The guide is a review and manual providing comprehensive information for supplemental feeding in beehives, giving beekeepers a simple approach to the complex and nuanced world of honeybee nutrition, according to a news release.
“Understanding honey bee nutrition is no simple task, given the intricate social structure and diverse needs within a colony,” Priya Basu, an assistant professor of pollinator health and apiculture at Mississippi State University and the principal author of the guide, said in the release. “The Honey Bee Nutrition Guide addresses these challenges head-on, providing practical insights for beekeepers to navigate the seasonal variations and colony requirements effectively.”
Honeybee nutrition is a complex topic that varies based on landscape, time of year, and beekeeping objectives, Ana Heck, apiculture Extension educator at Michigan State University, said in the release. “Bees have changing nutritional needs as they progress through life stages from larval development to foraging workers. This guide serves as a roadmap for beekeepers to understand and meet the colony’s nutritional needs throughout the beekeeping season.”
Foragers, the scouts of the bee world, play a crucial role in sourcing floral resources such as pollen and nectar. In the absence of these natural resources, supplemental feeding becomes essential. The guide delves into the various considerations beekeepers must account for when deciding on supplemental feeding strategies, including the colony’s brood status, seasonal nutritional needs, and food reserves in the hives.
The guide also reviews the history of supplementing colonies with diets other than pollen, which dates back centuries.
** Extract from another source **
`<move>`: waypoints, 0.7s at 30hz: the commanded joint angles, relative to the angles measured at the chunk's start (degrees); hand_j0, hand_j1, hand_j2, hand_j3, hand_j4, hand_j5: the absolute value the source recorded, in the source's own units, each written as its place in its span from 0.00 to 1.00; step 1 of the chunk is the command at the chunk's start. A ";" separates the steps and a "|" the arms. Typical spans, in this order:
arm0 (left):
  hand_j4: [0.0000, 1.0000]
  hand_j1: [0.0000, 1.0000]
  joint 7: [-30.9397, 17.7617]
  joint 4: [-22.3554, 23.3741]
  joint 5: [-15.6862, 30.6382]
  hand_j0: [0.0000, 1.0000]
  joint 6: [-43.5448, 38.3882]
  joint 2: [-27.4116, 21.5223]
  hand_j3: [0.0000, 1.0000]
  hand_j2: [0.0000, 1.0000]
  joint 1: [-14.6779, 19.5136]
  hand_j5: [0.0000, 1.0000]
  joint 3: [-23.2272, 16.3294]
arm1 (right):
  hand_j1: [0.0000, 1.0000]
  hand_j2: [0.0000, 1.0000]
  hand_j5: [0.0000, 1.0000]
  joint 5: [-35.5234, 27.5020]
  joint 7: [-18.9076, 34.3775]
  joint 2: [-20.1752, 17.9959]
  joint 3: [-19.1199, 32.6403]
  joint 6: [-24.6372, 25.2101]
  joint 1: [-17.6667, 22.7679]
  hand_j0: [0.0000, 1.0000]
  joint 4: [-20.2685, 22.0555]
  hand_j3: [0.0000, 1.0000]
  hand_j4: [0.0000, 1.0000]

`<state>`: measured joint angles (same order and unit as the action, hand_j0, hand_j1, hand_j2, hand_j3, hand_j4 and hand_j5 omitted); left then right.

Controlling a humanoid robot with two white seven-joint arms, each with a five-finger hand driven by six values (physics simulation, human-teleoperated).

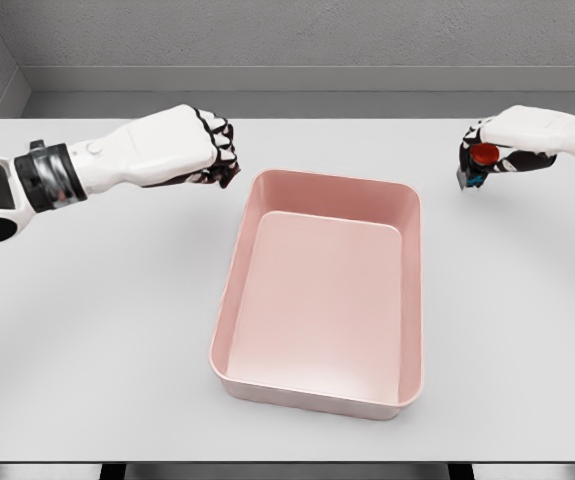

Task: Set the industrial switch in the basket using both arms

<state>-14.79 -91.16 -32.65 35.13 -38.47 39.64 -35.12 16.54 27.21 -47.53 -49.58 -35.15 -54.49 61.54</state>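
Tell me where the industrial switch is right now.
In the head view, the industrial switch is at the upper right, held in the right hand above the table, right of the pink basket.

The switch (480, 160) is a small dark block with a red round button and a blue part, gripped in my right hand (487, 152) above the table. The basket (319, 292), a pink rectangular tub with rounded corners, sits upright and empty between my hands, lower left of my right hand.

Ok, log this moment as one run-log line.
right hand: shut on industrial switch, right of basket | left hand: curled, holds nothing, left of basket | basket: holds nothing | switch not yet in basket
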 commanded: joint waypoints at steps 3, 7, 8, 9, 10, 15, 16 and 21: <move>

The guide traces this history, highlighting pivotal moments such as Amos Ives Root’s tests with various supplements in 1875 and the foundational research by Mykola H. Haydak and Elton W. Herbert, Jr. in the United States. The guide also emphasizes the importance of understanding the limitations of artificial supplements compared to the nutritional richness of natural pollen.
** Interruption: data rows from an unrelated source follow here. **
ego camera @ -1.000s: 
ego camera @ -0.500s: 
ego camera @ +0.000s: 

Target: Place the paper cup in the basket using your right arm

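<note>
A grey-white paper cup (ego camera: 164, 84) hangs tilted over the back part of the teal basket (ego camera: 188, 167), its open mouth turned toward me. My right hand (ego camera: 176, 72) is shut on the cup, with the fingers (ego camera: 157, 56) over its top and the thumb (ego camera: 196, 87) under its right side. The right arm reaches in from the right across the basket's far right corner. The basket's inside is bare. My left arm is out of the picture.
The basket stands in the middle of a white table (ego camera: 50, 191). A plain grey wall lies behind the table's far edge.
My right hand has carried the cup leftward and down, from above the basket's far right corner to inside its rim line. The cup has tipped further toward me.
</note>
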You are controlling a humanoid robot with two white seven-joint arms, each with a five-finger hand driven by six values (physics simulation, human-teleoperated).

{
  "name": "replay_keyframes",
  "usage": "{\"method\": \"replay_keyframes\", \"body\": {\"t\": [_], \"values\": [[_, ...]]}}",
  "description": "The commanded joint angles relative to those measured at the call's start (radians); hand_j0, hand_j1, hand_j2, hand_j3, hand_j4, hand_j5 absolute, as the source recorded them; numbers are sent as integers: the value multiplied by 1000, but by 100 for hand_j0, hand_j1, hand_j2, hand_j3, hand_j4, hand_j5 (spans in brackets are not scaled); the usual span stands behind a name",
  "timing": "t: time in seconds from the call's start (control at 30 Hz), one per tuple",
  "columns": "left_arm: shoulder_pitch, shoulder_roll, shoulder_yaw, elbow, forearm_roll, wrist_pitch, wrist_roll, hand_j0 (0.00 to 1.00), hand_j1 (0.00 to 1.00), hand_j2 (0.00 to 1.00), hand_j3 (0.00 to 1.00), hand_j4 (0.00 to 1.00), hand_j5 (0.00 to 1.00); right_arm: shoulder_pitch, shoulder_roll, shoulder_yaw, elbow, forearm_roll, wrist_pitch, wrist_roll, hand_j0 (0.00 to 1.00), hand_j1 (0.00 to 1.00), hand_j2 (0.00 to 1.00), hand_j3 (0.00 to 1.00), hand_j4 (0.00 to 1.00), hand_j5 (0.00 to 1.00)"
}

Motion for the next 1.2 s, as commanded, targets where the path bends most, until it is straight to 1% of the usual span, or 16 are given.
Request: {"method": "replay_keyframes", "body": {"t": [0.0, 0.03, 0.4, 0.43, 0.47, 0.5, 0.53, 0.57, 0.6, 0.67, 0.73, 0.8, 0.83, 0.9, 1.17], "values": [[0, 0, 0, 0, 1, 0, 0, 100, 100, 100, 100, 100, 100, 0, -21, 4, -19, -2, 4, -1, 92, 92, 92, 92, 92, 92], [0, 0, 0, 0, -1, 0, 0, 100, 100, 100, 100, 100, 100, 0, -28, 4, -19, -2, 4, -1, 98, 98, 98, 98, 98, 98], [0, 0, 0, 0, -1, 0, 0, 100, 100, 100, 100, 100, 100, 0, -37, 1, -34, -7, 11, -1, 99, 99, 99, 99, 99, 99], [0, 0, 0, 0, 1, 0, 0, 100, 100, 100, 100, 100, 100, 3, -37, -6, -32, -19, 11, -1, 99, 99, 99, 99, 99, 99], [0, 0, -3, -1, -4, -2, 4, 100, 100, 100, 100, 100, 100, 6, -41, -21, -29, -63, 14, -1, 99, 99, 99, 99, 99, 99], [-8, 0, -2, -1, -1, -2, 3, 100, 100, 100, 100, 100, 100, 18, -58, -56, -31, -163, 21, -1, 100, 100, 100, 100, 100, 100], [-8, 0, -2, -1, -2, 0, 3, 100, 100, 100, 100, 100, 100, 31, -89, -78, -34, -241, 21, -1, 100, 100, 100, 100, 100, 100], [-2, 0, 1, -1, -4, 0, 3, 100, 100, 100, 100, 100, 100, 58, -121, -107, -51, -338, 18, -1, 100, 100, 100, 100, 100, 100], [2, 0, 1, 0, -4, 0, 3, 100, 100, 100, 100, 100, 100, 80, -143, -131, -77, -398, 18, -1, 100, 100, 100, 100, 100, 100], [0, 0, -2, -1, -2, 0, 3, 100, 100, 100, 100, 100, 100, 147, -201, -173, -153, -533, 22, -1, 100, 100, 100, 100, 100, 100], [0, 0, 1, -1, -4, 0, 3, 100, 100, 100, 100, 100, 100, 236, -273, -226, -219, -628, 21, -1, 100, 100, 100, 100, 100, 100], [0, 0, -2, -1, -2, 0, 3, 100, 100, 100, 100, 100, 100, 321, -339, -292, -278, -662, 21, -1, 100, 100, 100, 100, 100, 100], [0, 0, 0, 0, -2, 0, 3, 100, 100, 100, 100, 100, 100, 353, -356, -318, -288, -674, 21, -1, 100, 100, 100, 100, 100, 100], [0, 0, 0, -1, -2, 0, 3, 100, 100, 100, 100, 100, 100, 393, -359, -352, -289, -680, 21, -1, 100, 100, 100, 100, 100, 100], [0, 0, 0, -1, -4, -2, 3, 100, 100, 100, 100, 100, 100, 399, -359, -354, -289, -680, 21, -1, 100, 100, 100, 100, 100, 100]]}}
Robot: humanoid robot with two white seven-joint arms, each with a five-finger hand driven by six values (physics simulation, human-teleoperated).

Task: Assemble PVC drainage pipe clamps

“With practical insights, historical context, and a focus on sustainability, the Honey Bee Nutrition Guide aims to empower beekeepers to make informed decisions for the well-being of their colonies,” George Hansen of Foothills Honey Company and member of the guide’s review committee, said in the release. “This essential resource will undoubtedly contribute to the advancement of sustainable beekeeping practices.”
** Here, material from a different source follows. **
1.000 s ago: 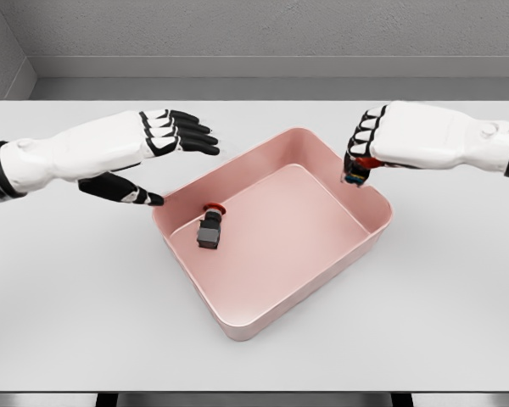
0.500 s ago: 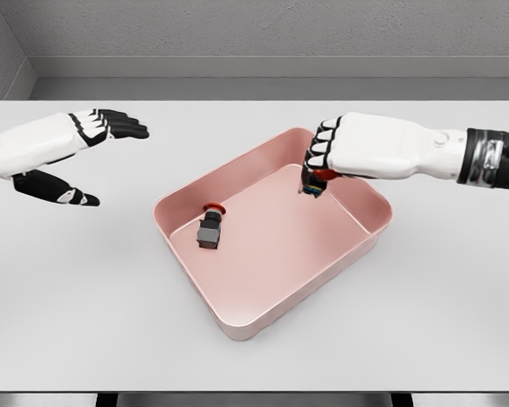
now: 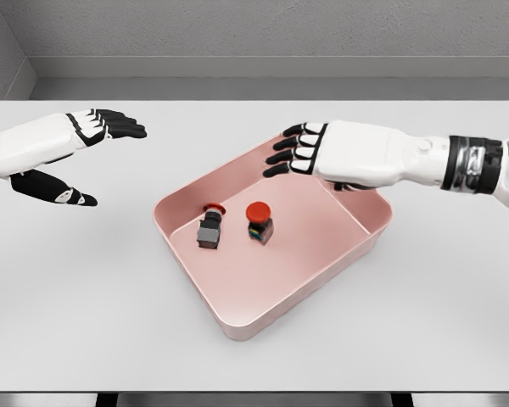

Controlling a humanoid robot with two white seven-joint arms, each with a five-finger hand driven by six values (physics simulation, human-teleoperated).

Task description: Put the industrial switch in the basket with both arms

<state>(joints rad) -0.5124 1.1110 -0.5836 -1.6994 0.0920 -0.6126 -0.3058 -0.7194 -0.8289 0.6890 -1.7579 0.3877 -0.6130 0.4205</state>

The guide also includes a series of interviews with six commercial beekeepers who summarize what works for them when providing supplemental feeding to their honeybee colonies throughout the year, depending on their location and their beekeeping practices.
View the guide and more information at honeybeehealthcoalition.org/nutritionguide.
Based in Denver, Colorado, Honey Bee Health Coalition brings together beekeepers, growers, researchers, government agencies, agribusinesses, conservation groups, manufacturers, brands and other partners to improve the health of honeybees and other pollinators.
The organization’s mission is to collaboratively implement solutions that help achieve a healthy population of honey bees while also supporting populations of native and managed pollinators in the context of productive agricultural systems and thriving ecosystems. The coalition focuses on accelerating the collective impact of efforts in four key areas: forage and nutrition, hive management, crop pest management, and communications, outreach and education.
The Honey Bee Health Coalition is a project of the Keystone Policy Center, a nationally recognized nonprofit that brings together diverse stakeholders to find collaborative, actionable solutions to public policy challenges.